#### How to complete this task:
For the entries below, print exactly the lines between the line holding "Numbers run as" and the line holding "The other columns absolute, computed", inclusive, and nothing else.

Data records
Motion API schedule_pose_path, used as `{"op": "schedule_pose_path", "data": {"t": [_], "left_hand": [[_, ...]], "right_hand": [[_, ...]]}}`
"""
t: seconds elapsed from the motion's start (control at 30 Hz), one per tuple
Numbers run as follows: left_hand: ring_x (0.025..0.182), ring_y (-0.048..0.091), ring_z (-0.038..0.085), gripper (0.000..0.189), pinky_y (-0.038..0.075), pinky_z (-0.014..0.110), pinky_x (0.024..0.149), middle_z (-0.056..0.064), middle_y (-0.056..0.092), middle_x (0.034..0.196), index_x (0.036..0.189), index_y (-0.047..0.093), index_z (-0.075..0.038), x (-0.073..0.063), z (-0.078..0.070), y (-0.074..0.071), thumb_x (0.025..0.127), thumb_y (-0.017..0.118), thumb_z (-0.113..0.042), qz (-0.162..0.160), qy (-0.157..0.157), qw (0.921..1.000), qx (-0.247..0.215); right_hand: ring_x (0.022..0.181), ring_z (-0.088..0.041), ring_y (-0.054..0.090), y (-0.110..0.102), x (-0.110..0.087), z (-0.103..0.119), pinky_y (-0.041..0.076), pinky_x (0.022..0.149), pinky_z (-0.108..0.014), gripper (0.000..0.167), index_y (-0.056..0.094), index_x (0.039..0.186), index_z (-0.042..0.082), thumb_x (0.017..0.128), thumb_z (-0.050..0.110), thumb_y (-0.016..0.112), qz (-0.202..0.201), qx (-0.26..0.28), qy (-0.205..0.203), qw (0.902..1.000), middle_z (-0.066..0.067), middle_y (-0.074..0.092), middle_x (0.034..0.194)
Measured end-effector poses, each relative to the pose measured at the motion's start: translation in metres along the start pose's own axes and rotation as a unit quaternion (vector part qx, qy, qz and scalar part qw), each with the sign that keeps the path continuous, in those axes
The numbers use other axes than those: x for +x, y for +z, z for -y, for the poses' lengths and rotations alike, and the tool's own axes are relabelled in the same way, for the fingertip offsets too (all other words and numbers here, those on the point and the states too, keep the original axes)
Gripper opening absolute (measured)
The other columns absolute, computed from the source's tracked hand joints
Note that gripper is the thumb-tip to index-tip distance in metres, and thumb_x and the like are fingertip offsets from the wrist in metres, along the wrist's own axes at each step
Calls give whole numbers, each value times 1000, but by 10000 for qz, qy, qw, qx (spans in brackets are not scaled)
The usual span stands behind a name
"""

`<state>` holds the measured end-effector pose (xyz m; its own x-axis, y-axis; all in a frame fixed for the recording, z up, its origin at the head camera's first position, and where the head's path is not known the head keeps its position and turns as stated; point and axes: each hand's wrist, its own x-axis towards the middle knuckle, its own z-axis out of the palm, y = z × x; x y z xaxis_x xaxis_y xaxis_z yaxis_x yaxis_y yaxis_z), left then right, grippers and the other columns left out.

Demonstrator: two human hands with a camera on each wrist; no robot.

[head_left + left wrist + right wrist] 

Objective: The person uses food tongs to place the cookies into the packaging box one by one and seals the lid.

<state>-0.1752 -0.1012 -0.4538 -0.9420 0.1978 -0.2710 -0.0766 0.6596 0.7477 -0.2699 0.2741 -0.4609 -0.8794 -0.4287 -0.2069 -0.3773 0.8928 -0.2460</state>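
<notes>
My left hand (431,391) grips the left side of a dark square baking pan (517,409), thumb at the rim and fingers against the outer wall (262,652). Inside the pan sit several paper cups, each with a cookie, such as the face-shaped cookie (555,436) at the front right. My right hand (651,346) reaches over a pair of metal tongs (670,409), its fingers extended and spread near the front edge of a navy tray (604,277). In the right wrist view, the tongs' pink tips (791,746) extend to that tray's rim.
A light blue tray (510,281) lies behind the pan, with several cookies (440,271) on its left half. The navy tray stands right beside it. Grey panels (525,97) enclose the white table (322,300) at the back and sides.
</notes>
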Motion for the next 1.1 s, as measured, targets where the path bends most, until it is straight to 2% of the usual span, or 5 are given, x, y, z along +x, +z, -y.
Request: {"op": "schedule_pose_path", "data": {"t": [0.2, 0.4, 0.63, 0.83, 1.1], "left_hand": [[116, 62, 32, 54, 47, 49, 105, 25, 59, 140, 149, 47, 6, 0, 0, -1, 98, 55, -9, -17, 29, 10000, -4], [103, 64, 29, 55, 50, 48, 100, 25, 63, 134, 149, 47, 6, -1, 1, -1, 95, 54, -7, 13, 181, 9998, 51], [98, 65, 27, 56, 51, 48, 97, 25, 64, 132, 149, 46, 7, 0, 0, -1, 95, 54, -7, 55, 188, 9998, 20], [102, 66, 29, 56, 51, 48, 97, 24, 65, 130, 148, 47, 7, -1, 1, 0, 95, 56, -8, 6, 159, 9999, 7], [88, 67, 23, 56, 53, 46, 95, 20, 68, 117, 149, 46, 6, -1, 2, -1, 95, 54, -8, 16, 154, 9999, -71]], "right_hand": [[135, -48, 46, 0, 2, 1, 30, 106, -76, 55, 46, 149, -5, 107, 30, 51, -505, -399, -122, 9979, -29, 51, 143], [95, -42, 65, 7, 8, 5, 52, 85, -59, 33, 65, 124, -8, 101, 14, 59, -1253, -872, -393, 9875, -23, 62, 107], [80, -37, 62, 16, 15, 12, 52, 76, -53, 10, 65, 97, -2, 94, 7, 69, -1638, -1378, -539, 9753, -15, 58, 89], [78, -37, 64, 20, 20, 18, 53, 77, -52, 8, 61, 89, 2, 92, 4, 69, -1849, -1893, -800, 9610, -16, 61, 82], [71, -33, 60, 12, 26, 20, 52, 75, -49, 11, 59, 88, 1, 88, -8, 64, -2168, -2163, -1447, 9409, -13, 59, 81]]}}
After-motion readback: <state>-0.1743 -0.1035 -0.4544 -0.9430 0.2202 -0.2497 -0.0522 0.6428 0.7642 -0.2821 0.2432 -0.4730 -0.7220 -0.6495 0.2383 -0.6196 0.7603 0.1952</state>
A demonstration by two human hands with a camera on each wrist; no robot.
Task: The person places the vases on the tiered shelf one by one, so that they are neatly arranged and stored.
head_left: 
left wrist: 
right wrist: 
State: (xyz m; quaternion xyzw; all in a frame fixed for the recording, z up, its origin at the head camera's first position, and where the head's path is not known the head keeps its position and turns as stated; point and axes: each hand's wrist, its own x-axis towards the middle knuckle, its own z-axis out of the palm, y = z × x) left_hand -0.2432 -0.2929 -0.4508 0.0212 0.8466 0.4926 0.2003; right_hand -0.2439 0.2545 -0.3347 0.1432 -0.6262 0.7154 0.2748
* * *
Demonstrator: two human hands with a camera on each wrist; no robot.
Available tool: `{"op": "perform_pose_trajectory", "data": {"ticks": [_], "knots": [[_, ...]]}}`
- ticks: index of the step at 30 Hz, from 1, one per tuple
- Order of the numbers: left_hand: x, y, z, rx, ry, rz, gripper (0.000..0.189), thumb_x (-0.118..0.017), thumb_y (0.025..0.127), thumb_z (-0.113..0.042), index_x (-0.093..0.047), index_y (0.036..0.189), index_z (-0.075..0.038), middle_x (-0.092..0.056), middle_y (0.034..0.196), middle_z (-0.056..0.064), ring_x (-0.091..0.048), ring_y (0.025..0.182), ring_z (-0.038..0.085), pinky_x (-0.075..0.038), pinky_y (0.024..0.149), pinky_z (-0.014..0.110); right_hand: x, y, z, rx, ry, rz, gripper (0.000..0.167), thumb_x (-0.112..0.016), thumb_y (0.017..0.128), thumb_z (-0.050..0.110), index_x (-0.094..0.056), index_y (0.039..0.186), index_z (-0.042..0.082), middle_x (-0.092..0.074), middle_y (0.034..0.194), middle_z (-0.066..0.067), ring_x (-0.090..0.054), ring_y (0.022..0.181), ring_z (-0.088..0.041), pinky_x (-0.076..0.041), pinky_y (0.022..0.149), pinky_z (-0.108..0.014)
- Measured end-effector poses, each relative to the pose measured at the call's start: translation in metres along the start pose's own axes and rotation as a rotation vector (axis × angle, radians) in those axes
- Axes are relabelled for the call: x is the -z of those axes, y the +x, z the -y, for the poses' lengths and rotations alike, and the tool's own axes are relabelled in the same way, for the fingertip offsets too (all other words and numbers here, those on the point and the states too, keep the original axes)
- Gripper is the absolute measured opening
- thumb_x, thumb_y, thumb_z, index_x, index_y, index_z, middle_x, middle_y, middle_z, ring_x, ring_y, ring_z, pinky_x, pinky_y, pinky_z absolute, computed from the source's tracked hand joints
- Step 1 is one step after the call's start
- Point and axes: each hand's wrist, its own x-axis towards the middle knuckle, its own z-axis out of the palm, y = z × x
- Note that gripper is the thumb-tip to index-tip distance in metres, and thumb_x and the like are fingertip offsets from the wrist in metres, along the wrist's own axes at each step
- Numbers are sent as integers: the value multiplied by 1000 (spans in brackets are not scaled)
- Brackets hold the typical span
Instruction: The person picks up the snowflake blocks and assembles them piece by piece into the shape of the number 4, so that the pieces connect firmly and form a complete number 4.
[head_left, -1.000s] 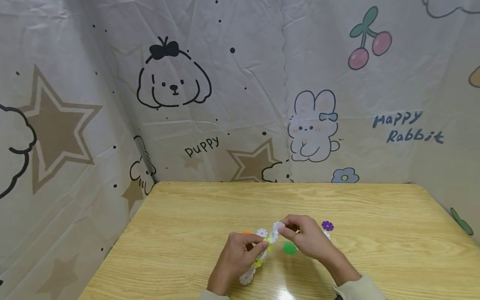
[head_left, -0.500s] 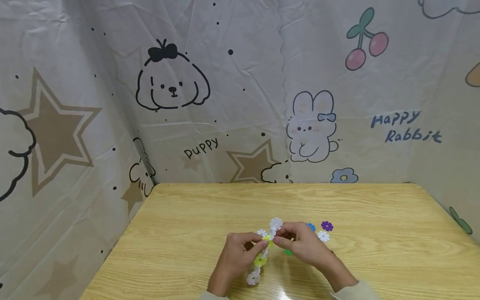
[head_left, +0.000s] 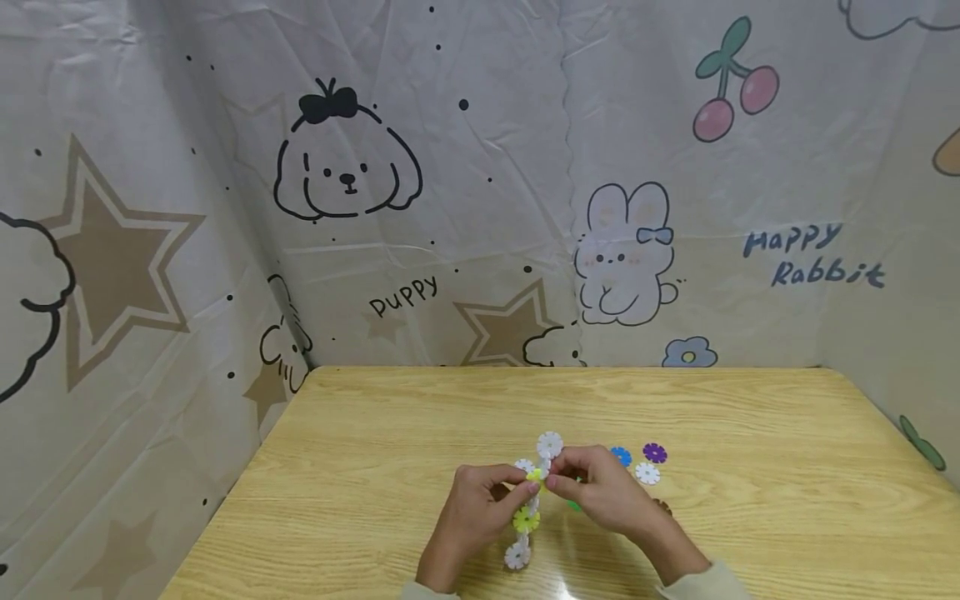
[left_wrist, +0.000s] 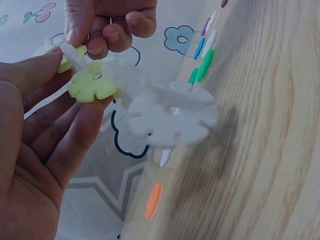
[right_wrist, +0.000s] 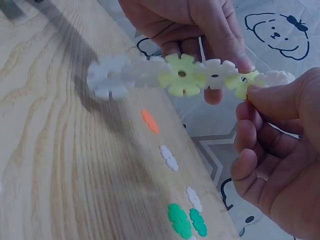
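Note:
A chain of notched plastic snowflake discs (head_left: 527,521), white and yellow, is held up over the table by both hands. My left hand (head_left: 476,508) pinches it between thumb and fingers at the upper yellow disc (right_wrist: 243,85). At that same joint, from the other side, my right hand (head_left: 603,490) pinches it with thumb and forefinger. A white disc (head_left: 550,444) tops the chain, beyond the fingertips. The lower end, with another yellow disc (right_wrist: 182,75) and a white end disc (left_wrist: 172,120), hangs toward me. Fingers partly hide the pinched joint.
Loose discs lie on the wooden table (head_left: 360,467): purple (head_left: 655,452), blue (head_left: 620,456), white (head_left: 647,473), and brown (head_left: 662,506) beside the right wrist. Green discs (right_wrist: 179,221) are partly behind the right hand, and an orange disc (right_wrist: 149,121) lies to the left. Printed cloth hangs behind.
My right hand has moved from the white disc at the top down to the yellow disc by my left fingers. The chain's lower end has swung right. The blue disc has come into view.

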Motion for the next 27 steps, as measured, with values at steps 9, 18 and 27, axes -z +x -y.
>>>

#### Expected answer:
Numbers run as follows: left_hand: ring_x (0.025..0.182), ring_y (-0.048..0.091), ring_z (-0.038..0.085), gripper (0.000..0.189), pinky_y (-0.038..0.075), pinky_z (-0.014..0.110), pinky_x (0.024..0.149), middle_z (-0.056..0.064), middle_y (-0.056..0.092), middle_x (0.034..0.196), index_x (0.036..0.189), index_y (-0.047..0.093), index_z (-0.075..0.038), x (-0.073..0.063), z (-0.078..0.070), y (-0.074..0.071), thumb_x (0.025..0.127), thumb_y (-0.017..0.118), thumb_z (-0.113..0.042), qz (-0.162..0.160), qy (-0.157..0.157), qw (0.921..1.000), qx (-0.247..0.215); right_hand: ring_x (0.022..0.181), ring_z (-0.088..0.041), ring_y (-0.054..0.090), y (-0.110..0.102), x (-0.110..0.087), z (-0.103..0.119), pinky_y (-0.041..0.076), pinky_x (0.022..0.149), pinky_z (-0.108..0.014), gripper (0.000..0.167), index_y (-0.056..0.094), index_x (0.039..0.186), index_z (-0.042..0.082), thumb_x (0.017..0.128), thumb_z (-0.050..0.110), thumb_y (-0.016..0.112), qz (-0.202..0.201), qx (-0.26..0.28), qy (-0.205..0.203), qw (0.902..1.000), middle_z (-0.066..0.067), middle_y (-0.074..0.092), middle_x (0.034..0.194)
Measured end-effector poses, each relative to the pose measured at the motion's start: translation in metres along the start pose's own axes and rotation as a unit quaternion (vector part qx, qy, qz and scalar part qw), each with the sign that keeps the path continuous, in those axes
The numbers use other axes than those: x for +x, y for +z, z for -y, for the poses' lengths and rotations alike, and the tool's own axes are relabelled in the same way, for the fingertip offsets too (all other words and numbers here, those on the point and the states too, keep the original axes)
Gripper opening absolute (measured)
The other columns absolute, computed from the source's tracked hand joints

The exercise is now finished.